The day war came there were flowers on the windowsill
and my father sang my baby brother back to sleep.
My mother made my breakfast, kissed my nose
and walked with me to school.

That morning I learned about volcanos,
I sang a song about how tadpoles turn at last to frogs
I made a picture of myself with wings.

Then just after lunch,
while I watched a cloud shaped like a dolphin,
war came.
At first, just like a spattering of hail
a voice of thunder …
then all smoke and fire and noise, that I didn’t understand.

It came across the playground.
It came into my teacher’s face.
It brought the roof down.
and turned my town to rubble.

I can’t say the words that tell you
about the blackened hole that has been my home.

All I can say is this:

war took everything

war took everyone

I was ragged, bloody, all alone.

I ran. Rode on the back of trucks, in buses;
walked over fields and roads and mountains,
in the cold, the mud and the rain;
on a boat that leaked and almost sank
and up a beach where babies lay face down in the sand.
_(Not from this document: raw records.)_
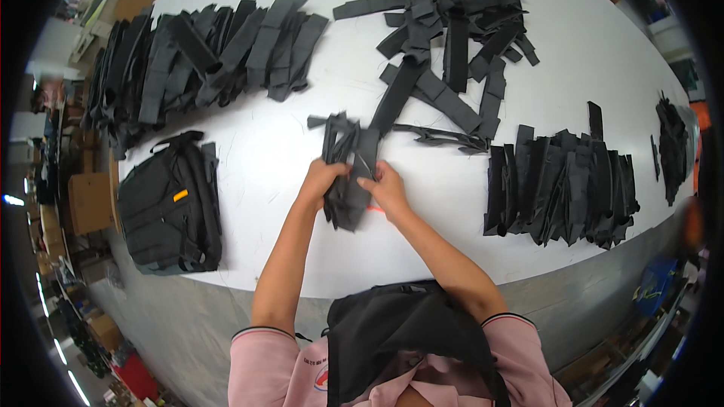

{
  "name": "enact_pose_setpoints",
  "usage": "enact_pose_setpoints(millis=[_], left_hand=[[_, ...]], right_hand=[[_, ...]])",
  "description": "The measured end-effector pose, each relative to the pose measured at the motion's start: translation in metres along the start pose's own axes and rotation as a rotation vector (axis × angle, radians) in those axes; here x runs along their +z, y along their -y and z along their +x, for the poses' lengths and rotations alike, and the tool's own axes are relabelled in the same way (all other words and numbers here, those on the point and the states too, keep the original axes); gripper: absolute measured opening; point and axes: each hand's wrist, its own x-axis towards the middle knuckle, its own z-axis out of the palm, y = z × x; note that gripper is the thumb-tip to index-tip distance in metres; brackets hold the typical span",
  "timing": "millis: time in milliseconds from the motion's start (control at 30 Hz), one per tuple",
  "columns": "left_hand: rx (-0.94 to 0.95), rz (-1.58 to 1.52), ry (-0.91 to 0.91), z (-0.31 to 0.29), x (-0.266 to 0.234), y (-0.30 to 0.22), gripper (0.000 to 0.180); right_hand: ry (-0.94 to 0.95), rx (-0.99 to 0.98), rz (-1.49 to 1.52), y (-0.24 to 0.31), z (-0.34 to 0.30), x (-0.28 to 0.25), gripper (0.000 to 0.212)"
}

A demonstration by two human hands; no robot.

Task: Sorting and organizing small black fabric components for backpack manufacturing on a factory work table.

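A bunch of black fabric strips (345, 207) is gripped in front of me, its edges slightly blurred. My left hand (327, 179) closes round the bunch's left side, thumb on top. On the other side, my right hand (387, 187) pinches a flat black strip (367, 149), thumb across its face. A thin orange-red piece (375, 209) shows just under the right hand; I cannot make out what it belongs to. Beyond both hands, a heap of loose black strips (456, 38) spreads over the table, one strip reaching toward the held bunch.
The white table (264, 147) carries a row of strips (196, 53) at the far left and a stacked row (562, 188) at the right. A black backpack (172, 207) with an orange tag lies left. More black pieces (670, 147) lie at the right edge. Shelves and boxes (90, 203) stand beyond.
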Motion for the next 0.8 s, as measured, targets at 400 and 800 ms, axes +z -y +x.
enact_pose_setpoints(millis=[400, 800], left_hand=[[-0.055, -0.600, 0.140, -0.125, -0.002, 0.117, 0.059], [-0.009, -0.752, -0.358, -0.153, -0.018, 0.136, 0.032]], right_hand=[[0.266, -0.091, -0.023, -0.052, -0.106, 0.011, 0.032], [0.166, -0.500, -0.869, -0.007, -0.112, -0.015, 0.027]])
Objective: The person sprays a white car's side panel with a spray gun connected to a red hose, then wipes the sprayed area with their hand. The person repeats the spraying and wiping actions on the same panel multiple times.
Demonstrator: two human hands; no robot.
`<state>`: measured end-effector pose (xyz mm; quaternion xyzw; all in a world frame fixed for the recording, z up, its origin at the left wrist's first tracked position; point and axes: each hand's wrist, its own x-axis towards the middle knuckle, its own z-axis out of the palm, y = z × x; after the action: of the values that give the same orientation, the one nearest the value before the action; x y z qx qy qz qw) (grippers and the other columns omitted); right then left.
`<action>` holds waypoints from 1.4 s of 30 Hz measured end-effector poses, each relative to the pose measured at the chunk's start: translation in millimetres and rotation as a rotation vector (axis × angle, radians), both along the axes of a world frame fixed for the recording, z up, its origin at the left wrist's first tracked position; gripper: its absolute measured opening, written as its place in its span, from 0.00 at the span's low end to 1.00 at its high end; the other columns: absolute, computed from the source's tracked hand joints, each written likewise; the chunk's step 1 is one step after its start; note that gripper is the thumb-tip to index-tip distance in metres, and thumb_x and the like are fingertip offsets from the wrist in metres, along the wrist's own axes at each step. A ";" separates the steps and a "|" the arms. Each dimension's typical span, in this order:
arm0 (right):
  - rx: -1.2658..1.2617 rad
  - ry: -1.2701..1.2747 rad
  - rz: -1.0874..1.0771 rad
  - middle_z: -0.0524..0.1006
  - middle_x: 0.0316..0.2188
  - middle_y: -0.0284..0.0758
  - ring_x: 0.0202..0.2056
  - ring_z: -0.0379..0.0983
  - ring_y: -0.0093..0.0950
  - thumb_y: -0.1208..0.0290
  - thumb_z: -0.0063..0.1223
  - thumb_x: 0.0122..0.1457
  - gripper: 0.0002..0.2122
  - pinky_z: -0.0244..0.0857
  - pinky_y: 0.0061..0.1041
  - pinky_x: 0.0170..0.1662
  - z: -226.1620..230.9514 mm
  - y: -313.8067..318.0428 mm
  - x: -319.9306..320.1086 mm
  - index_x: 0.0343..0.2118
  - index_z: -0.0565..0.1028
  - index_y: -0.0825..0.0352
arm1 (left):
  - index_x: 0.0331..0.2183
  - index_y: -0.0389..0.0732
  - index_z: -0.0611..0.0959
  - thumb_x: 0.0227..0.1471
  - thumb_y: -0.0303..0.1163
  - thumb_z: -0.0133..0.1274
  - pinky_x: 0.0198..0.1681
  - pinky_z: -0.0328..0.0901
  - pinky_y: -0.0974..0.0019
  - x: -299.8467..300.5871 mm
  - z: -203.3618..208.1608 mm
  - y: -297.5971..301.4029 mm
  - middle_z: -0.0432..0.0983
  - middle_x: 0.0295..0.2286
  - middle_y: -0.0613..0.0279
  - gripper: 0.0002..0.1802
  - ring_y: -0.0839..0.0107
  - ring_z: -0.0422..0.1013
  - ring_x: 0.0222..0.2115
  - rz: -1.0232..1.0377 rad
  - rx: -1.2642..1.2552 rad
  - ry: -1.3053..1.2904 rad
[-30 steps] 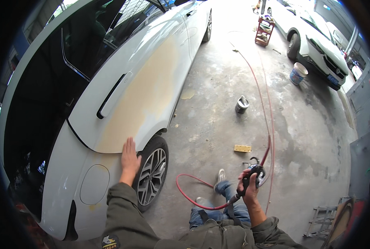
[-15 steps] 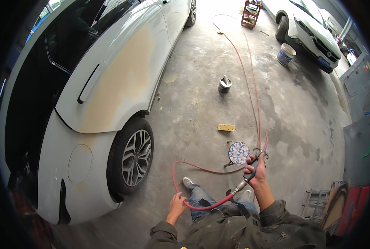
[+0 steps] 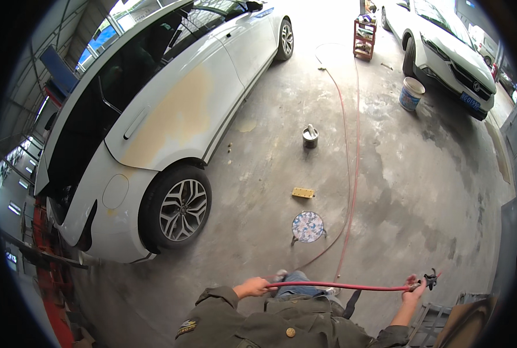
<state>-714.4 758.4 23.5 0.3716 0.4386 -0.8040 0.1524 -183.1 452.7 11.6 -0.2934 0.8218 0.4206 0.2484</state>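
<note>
A red air hose [image 3: 339, 286] runs nearly straight across my body, stretched between my two hands. My left hand [image 3: 252, 287] is closed round the hose at its left end, in front of my jacket. Out to the right, my right hand [image 3: 412, 289] grips a black air tool [image 3: 430, 279] joined to the hose's other end. Its fingers partly cover the tool's handle and the coupling. Ahead of my feet stands a small round stool [image 3: 308, 227] with a blue, white and pink patterned top. A yellow block with holes [image 3: 303, 192] lies just beyond it.
At left is a white car [image 3: 119, 191] with a tan patch [image 3: 174, 116] along its side. An open can [image 3: 310, 137] stands on the floor, with thin red hose [image 3: 358, 156] lying right of it. Farther off are a bucket [image 3: 411, 94], a red cart [image 3: 364, 40] and another white car [image 3: 450, 52].
My hands have spread apart, the right one moving outward with the air tool. The hose, slack and curved before, is now pulled almost straight. My view has tilted up and shifted.
</note>
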 end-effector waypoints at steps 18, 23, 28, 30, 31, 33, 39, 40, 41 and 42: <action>-0.228 0.047 1.127 0.72 0.22 0.30 0.26 0.71 0.28 0.67 0.48 0.62 0.08 0.69 0.28 0.35 60.9 -205.3 -129.3 0.38 0.71 0.66 | 0.30 0.42 0.72 0.63 0.43 0.46 0.24 0.55 0.72 -518.9 58.4 51.5 0.63 0.20 0.71 0.15 0.80 0.60 0.22 0.422 0.663 0.752; -0.130 0.179 1.386 0.73 0.20 0.33 0.27 0.74 0.31 0.73 0.45 0.64 0.13 0.70 0.29 0.37 89.1 -302.1 -226.4 0.48 0.68 0.73 | 0.47 0.37 0.68 0.62 0.42 0.45 0.29 0.60 0.66 -629.1 54.4 -24.7 0.69 0.28 0.61 0.19 0.72 0.65 0.28 0.515 0.724 0.824; -0.172 0.293 1.375 0.71 0.18 0.30 0.23 0.72 0.28 0.69 0.47 0.64 0.13 0.69 0.28 0.34 116.0 -420.8 -347.2 0.47 0.68 0.73 | 0.35 0.37 0.75 0.59 0.44 0.50 0.31 0.61 0.58 -690.2 104.2 -122.2 0.70 0.21 0.52 0.17 0.63 0.65 0.24 0.477 0.347 0.648; -0.185 0.318 1.370 0.70 0.16 0.29 0.21 0.71 0.26 0.69 0.47 0.64 0.13 0.69 0.28 0.32 126.6 -475.6 -395.3 0.46 0.69 0.72 | 0.30 0.36 0.75 0.58 0.46 0.52 0.28 0.60 0.59 -698.6 101.6 -144.6 0.69 0.19 0.54 0.20 0.65 0.63 0.22 0.546 0.354 0.651; -0.217 0.335 1.388 0.70 0.16 0.29 0.21 0.72 0.26 0.68 0.47 0.64 0.13 0.69 0.27 0.31 123.7 -498.9 -423.1 0.46 0.69 0.72 | 0.28 0.35 0.75 0.57 0.47 0.52 0.27 0.59 0.59 -701.5 97.0 -153.2 0.68 0.18 0.55 0.21 0.66 0.62 0.21 0.588 0.354 0.655; -0.255 0.343 1.425 0.71 0.16 0.29 0.21 0.73 0.25 0.68 0.48 0.64 0.12 0.70 0.26 0.29 116.3 -552.2 -469.6 0.45 0.70 0.71 | 0.29 0.36 0.77 0.56 0.50 0.53 0.27 0.60 0.60 -701.5 80.5 -170.0 0.69 0.18 0.56 0.23 0.67 0.63 0.21 0.628 0.290 0.590; -0.194 0.362 1.560 0.71 0.15 0.27 0.18 0.69 0.24 0.67 0.51 0.62 0.07 0.67 0.26 0.26 105.7 -707.6 -576.4 0.37 0.72 0.66 | 0.32 0.42 0.84 0.53 0.58 0.52 0.30 0.63 0.60 -743.4 15.3 -207.5 0.75 0.20 0.55 0.26 0.63 0.71 0.23 0.984 0.160 0.263; -0.179 0.365 1.589 0.71 0.15 0.27 0.18 0.69 0.24 0.68 0.51 0.62 0.07 0.67 0.26 0.26 102.2 -730.4 -592.8 0.37 0.72 0.66 | 0.31 0.42 0.84 0.52 0.58 0.52 0.29 0.64 0.60 -765.2 9.2 -213.0 0.75 0.19 0.54 0.27 0.62 0.71 0.23 1.029 0.100 0.226; -0.165 0.370 1.615 0.71 0.16 0.27 0.18 0.69 0.24 0.68 0.51 0.62 0.07 0.67 0.26 0.26 99.0 -753.6 -610.6 0.36 0.72 0.65 | 0.30 0.41 0.85 0.52 0.58 0.53 0.29 0.64 0.60 -788.1 4.7 -220.2 0.75 0.19 0.52 0.27 0.61 0.71 0.22 1.070 0.040 0.188; -0.174 0.353 1.624 0.70 0.16 0.27 0.17 0.69 0.25 0.68 0.51 0.61 0.07 0.67 0.26 0.26 92.4 -775.3 -635.3 0.37 0.71 0.65 | 0.30 0.41 0.84 0.52 0.58 0.53 0.29 0.64 0.59 -819.4 8.8 -235.0 0.75 0.19 0.52 0.27 0.61 0.72 0.22 1.109 0.053 0.172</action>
<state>-1349.8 -16.8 115.9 -0.2045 0.5239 -0.5217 0.6415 -1002.5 217.6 20.4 -0.6397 0.5511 0.5311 -0.0707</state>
I ran until I couldn’t run
until I reached a row of huts
and found a corner with a dirty blanket
and a door that rattled in the wind.

But war had followed me.
It was underneath my skin,
behind my eyes,
and in my dreams.
It had taken possession of my heart.

I walked and walked to try and drive war out of myself,
to try and find a place it hadn’t reached.
But war was in the way that doors shut when I came down the street.
It was in the way the people didn’t smile and turned away.

I came to a school.
I looked in through the window.
They were learning all about volcanos
And drawing birds and singing.

I went inside. My footsteps echoed in the hall.
I pushed the door and faces turned towards me
but the teacher didn’t smile.
She said there is no room for you,
you see there is no chair for you to sit on,
you have to go away.

And then I understood that war had got here too.

I turned around and went back to the hut, the corner and the blanket
and crawled inside.
It seemed that war had taken all the world and all the people in it.

The door banged.
I thought it was the wind.
But a child’s voice spoke.
“I brought you this,” she said, “so you can come to school”.
It was a chair.
A chair for me to sit on and learn about volcanos, frogs and singing
And drive the war out of my heart.

She smiled and said:
“My friends have brought theirs too, so all the children here can come to school.”

Out of every hut a child came and we walked together
on a road all lined with chairs,
pushing back the war with every step.